Patching or replacing sections of old plaster is a bit of work, but less mess than removing plaster and lath unnecessarily.
To patch a small (couple-inch) section of plaster, gently remove loose plaster. (It comes off in unpredictable chunks, so score the outline with a utility knife first.)
Next, apply a hard, fast-setting patching compound along the edges of the old plaster to hold it to the lath. Keep the compound below the surface of the wall; it’s impossible to sand. Apply successive layers of compound until you’re almost — but not quite — flush with the surface of the wall. Then finish with drywall compound.
For larger sections, use drywall.
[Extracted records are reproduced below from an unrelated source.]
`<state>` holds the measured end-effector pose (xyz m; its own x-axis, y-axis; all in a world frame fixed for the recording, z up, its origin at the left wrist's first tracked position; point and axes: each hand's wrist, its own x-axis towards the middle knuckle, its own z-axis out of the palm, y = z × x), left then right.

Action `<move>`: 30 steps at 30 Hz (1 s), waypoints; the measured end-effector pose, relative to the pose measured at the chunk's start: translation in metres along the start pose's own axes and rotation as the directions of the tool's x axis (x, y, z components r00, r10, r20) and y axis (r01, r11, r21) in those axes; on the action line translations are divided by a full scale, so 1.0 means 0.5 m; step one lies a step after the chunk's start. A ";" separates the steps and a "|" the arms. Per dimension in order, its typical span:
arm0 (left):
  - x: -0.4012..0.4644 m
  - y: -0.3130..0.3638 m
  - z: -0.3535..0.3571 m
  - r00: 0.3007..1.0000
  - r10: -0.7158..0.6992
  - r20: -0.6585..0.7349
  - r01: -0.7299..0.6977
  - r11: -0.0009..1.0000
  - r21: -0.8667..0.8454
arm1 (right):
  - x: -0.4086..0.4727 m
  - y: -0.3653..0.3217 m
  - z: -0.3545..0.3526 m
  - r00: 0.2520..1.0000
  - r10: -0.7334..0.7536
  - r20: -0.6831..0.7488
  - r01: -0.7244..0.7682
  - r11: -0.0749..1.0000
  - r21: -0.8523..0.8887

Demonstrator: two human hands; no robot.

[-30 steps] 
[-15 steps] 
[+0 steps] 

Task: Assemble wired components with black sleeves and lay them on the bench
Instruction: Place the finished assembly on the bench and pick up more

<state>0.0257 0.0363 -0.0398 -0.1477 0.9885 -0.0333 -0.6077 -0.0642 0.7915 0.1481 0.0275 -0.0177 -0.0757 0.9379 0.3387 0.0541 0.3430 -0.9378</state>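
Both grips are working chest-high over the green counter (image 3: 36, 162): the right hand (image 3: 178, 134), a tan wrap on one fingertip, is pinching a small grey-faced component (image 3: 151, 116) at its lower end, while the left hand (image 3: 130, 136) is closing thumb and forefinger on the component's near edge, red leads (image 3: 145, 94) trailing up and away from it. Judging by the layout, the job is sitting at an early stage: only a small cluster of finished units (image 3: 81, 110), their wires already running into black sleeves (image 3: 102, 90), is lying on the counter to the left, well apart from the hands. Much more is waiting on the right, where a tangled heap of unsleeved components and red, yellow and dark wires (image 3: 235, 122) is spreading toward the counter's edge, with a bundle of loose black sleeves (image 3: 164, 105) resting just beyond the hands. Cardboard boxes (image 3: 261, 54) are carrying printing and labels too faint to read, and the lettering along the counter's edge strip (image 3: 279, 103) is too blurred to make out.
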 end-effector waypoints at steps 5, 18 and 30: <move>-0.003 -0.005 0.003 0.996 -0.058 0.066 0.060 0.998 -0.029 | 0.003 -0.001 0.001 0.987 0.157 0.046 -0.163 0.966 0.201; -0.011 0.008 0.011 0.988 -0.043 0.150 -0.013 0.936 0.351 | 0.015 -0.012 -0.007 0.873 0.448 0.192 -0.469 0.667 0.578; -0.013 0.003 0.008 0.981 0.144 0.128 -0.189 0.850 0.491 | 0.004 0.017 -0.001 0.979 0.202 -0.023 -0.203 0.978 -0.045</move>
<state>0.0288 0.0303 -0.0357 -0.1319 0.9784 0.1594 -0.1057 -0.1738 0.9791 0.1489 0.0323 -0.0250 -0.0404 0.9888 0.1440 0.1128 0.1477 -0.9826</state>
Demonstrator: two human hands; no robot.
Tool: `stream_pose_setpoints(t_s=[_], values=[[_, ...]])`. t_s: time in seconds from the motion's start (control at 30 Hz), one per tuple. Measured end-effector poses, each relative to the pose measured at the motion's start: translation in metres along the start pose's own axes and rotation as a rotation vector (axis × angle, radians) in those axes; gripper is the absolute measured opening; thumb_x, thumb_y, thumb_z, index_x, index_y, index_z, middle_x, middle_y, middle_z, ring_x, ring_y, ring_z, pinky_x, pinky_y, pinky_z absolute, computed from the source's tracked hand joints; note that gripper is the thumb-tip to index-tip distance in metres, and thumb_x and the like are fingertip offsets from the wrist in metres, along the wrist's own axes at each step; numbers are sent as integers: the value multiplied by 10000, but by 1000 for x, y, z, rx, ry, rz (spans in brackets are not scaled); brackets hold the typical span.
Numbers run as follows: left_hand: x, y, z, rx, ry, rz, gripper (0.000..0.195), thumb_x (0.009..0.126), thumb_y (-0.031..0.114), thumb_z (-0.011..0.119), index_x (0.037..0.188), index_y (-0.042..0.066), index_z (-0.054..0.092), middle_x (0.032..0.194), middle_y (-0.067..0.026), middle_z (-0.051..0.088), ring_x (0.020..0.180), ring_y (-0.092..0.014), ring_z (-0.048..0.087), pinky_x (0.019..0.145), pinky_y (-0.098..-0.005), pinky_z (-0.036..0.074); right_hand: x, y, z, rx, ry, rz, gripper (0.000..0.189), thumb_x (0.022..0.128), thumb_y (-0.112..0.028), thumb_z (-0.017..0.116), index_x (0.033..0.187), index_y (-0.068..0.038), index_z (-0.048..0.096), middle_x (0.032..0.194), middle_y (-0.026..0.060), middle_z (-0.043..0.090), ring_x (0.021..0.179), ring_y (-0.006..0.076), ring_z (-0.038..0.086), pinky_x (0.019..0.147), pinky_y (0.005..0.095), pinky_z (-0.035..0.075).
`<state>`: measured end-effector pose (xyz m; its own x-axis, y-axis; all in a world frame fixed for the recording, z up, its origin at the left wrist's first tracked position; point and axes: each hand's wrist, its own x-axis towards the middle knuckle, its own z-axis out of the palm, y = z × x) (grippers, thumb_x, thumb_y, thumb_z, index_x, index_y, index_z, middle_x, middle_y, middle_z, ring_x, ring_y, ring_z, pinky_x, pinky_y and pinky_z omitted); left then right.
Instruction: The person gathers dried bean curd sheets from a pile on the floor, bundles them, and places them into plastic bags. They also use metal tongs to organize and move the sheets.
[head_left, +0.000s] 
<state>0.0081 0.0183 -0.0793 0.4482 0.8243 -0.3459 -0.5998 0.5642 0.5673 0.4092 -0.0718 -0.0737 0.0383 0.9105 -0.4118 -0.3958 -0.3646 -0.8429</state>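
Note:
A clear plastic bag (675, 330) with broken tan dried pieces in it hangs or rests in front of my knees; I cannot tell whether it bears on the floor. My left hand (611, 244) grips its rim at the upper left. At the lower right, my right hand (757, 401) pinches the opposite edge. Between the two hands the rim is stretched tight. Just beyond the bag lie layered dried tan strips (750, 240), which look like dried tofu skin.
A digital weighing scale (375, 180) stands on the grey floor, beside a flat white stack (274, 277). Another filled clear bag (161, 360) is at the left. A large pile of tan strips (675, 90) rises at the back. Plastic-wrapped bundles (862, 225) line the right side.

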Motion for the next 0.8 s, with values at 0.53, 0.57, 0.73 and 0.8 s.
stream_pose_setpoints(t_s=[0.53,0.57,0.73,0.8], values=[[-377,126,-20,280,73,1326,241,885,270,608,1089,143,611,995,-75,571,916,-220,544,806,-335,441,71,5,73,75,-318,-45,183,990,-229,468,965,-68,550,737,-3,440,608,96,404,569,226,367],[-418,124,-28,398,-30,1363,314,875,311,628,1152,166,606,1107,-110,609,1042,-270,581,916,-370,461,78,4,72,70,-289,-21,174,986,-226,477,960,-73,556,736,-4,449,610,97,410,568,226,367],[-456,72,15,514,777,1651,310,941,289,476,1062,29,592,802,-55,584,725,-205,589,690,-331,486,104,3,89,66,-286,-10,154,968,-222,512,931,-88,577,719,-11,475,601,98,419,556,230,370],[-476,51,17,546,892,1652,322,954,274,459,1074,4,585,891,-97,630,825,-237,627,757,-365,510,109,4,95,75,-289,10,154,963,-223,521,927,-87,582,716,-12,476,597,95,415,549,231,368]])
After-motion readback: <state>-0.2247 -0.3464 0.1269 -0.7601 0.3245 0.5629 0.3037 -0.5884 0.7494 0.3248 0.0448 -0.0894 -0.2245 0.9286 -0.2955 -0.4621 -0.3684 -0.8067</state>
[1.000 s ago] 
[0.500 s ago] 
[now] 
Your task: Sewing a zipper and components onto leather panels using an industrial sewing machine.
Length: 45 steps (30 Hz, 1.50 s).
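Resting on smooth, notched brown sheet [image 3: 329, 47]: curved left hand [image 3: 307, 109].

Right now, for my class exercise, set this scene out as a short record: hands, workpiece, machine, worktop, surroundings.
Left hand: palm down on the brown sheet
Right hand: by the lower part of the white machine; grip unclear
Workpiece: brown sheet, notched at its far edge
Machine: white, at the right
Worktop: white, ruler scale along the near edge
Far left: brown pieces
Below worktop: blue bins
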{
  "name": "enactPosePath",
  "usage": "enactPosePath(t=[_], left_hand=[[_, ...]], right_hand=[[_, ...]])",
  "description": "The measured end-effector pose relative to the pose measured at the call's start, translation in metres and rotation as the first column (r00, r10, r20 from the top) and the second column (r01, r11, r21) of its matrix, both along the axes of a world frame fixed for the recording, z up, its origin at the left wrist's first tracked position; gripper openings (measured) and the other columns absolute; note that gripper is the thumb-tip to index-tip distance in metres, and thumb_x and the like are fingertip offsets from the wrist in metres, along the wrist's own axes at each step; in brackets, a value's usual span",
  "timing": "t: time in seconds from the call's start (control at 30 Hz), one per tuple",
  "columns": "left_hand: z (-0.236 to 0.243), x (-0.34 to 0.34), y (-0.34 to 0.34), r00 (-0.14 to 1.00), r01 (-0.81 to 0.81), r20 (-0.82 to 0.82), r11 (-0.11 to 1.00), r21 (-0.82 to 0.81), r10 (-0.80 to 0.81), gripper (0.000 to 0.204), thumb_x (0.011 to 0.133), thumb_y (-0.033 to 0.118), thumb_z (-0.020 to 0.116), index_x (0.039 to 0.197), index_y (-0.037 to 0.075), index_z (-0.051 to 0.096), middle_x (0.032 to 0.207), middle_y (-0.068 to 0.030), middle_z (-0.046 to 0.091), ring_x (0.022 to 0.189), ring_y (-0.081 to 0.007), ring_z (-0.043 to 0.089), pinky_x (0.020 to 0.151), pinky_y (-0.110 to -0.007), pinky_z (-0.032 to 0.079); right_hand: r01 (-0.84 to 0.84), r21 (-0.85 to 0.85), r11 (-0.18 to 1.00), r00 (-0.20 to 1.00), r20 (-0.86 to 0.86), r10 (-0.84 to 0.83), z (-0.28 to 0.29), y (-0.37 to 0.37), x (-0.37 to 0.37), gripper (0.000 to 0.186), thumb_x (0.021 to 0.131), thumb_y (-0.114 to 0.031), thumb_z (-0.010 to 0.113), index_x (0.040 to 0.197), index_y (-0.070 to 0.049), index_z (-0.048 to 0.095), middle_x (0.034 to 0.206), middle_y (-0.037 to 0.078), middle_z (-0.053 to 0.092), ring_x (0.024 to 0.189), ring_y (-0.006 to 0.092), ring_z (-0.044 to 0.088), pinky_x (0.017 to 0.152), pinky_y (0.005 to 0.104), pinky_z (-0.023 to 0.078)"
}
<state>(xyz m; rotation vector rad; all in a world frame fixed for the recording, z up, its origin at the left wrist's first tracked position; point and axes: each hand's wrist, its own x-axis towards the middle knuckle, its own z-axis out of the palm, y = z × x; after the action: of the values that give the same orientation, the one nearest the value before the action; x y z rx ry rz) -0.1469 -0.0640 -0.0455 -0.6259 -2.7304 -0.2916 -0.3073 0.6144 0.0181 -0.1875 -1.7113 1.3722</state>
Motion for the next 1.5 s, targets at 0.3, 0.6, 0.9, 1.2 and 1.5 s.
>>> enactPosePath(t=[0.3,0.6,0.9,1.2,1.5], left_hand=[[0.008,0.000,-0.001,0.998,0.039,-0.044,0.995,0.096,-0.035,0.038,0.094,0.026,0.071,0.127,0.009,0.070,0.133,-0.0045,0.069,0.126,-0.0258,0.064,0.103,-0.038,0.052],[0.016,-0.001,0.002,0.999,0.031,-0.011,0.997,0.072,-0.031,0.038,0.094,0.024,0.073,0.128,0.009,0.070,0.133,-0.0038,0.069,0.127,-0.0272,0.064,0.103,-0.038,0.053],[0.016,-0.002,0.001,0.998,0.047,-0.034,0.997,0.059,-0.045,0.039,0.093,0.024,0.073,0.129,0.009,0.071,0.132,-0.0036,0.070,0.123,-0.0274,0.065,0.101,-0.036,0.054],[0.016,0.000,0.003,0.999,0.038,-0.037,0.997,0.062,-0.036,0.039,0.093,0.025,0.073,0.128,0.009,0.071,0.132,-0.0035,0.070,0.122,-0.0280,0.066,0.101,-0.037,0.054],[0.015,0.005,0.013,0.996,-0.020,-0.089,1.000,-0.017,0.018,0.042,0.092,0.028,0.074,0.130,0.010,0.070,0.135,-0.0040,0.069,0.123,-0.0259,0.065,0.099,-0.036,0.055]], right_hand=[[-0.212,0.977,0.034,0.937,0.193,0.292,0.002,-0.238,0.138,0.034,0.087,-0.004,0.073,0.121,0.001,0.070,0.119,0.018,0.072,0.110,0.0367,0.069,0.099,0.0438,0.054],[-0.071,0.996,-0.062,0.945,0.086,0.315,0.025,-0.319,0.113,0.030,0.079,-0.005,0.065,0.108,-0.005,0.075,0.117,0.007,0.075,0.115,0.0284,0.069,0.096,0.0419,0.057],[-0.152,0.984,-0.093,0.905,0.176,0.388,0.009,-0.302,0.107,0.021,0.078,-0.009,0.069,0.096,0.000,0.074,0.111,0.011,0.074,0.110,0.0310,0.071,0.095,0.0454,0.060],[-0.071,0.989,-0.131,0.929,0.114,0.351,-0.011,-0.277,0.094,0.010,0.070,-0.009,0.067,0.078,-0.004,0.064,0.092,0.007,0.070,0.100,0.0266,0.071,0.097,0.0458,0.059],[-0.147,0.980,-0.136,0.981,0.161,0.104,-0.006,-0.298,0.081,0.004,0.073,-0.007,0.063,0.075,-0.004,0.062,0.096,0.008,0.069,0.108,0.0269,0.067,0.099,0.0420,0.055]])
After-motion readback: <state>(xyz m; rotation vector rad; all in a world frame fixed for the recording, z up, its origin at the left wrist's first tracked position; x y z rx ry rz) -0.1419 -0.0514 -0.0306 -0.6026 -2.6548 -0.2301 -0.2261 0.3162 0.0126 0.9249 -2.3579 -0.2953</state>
Remove the plaster back to the middle of the studs either side of the hole. Cut the lath along the middle of the stud, and remove it from the opening. Install a piece of drywall in the hole, shimming as necessary, to bring it within 1/8″ of the wall surface. Use patching compound to seal the seam and hold the plaster in place all round the drywall. Then apply a skim coat of drywall compound over the surface of the drywall sheet and the seam.
If you’re dealing with large sections of a wall, try and make your joint in a corner. But if you’re dealing with a large wall, and would rather not remove that much plaster, make a flat plaster to drywall joint. Use the same technique you’d use for larger patches (above), but in this case, shim your sheet of drywall so it’s level with the wall surface, and screw the bevelled edge along the seam with the plaster. Your plaster patching compound will seal the seam, or bevel the edge of the plaster and tape and mud as you would with ordinary drywall.